Kingdom Hearts: Benefits of Joint Venture Franchising

Kingdom Hearts was a huge success when it entered the market in 2002 and has since then been followed up by six more titles over a variety of gaming platforms. The venture is a collaboration between Square Enix and Disney Interactive Studios, capitalizing on their combined creative library to provide a new product to be packaged and sold over various media platforms. In his book Media Franchising Derek Johnson, argues the way in which franchising has emerged of the years and how the relationship between companies, platforms and technologies have shaped media franchises. Johnson proposes that “the franchising of media content production came to be understood as ‘something that creates value across multiple businesses and across multiple territories and over a long period of time,” which will be explored through Kingdom Hearts (Johnson 6).

The success of their media franchise can be attributed to their easily recognizable, trademarked creative characters but both companies uniquely exploit one another.
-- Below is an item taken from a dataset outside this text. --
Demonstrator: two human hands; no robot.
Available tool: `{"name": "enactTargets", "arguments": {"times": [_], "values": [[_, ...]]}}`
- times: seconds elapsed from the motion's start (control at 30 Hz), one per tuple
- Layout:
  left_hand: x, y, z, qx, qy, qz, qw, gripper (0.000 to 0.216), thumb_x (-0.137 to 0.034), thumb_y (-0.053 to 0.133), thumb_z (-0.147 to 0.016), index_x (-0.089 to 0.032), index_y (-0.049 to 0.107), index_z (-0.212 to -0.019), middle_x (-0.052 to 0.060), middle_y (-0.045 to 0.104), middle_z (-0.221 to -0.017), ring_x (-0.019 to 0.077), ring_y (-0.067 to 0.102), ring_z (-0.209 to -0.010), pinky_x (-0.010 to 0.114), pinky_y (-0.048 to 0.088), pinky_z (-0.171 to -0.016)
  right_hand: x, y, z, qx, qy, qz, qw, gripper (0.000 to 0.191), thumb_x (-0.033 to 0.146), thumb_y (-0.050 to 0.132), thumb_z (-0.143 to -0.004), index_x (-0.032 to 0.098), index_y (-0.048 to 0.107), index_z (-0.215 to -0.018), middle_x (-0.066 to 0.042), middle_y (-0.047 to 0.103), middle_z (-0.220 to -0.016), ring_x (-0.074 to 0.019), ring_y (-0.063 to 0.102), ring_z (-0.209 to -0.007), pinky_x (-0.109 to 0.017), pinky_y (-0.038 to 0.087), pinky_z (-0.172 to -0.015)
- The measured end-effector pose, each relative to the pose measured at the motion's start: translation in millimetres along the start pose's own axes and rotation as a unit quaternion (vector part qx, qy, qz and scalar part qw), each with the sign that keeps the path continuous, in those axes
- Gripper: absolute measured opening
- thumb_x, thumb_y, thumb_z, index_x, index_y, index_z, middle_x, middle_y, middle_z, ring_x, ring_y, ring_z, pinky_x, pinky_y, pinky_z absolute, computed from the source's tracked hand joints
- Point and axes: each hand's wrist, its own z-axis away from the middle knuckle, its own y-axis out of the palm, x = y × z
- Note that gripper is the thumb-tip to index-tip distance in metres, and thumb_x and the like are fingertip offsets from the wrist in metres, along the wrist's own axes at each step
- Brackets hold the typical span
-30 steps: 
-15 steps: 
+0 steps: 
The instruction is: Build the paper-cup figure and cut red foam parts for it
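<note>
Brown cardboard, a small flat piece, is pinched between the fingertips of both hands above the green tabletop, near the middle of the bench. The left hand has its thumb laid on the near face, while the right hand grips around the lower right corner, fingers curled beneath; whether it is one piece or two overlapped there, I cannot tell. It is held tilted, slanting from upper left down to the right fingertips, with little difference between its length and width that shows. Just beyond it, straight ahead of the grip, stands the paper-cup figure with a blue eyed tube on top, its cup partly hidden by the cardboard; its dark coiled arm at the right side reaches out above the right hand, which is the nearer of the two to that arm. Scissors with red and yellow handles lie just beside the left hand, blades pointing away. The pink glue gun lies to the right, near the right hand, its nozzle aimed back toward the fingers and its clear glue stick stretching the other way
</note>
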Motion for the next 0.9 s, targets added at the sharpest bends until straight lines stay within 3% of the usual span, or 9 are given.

Disney has found its brand identity through defining your childhood; capturing its essence and selling it back to you through films, clothes, etc. Square Enix, in regards to the Final Fantasy franchise, marketed exciting video games, films and graphic novels to a gamer audience that spans many ages.

Kingdom Hearts Game Cover with main characters. Mickey comes from Disney and the main character's concept and design is Square Enix in origin.

Kingdom Hearts Game Cover with main characters. Mickey comes from Disney and the main character’s concept and design is Square Enix in origin. Image via Google Images

First lets address the overload of cultural resources found in the franchises provided. Kingdom Hearts contains both Disney content and Square Enix content, which allows players to consumer two separate cultural artifacts simultaneously at the same time. The audience plays these games with characters designed by Square Enix in locales and storylines similar to Disney films.   The player is engaged in gameplay that immediately requires them to consume existing Disney and Square Enix creative content. Johnson writes that “…franchised production offers a shared creative context in which many different individuals and communities can draw resources and contribute in kind,” which provides both companies with creative freedom and exploitation (Johnson 108). This manifest itself as the ability to exploit existing creative material and the freedom to refashion popular media artifacts without alienating established consumers. The genius behind this is that while Kingdom Hearts is a game that is arguable meant to promote other products, films and franchises. Of course there are merits to the game and of course as a fan I wouldn’t begrudge any fan to disagree with me.

Second, these overload of cultural resources are not disregarded and does not mean that they don’t contribute to the creative works of either companies or the video game industry. Kingdom Hearts takes those characters and those settings and does not reestablish their narrative for the gamer but rather allows them to play through the scenario with their own sense of the game’s structure. Johnson writes that:

“Worlds generate difference amid repetition through their potential for elaboration, spun into “what if?” scenarios and other new improvisations of the core series architecture.” (Johnson 113)

Disney is able to invite its fans to relive their childhood in a more user friendly way. These new “texts and scenarios” that generated by the user exploit nostalgia by asking the user to directly challenge the concept of their famous childhood films. To repeat an earlier claim, there is no sense of alienation from the user/gamer because the original film is intact and can be viewed at any time.

To take it one step further, I will consider the ways in which the mutually beneficial relationship between Disney’s and Square Enix plays out. Square Enix has already engaged in an aggressive business model in which their video games are spread out over a variety of gaming platforms that enables them to reach gamers who have select devices. That being said this isn’t the only way that they have intuitively attracted gamers. Square Enix’s Final Fantasy series attracts primarily an older audience filled with more mature content. Most of their titles get a Teen rating from the ESRB. The joint Disney Interactive Studios and Square Enix Kingdom Hearts series attracts a younger audience with age appropriate themes of friendships and courage and the series is rated Everyone.

It may look like Kingdom Hearts is a precursor to Final Fantasy and in some ways that is true. Square Enix has increased its reach into a younger audience with whom they will establish a “brand bond” which will travel through their gaming life and benefit SE later on when these older gamers are buying games. Additionally it functions to take an older audience and provide them with the chance to relive their childhood gaming experiences or play new content. This plays back into Johnson’s comment about franchising in a modern context. Kingdom Hearts has been running for over 12 years and has been extremely successful and Final Fantasy has running strong since 1987. Regardless, they have been able to reap benefits through the creation of a joint media franchise that just builds off an already successful one.

'World" of Final Fantasy

The “World” of Final Fantasy which showcases the wide range of platforms that the series can dominated.   Image via Google Images


Johnson, Derek.  Media Franchising: Creative License and Collaboration in the Culture Industries.NYU Press, 2013. Print. Postmillenial Pop.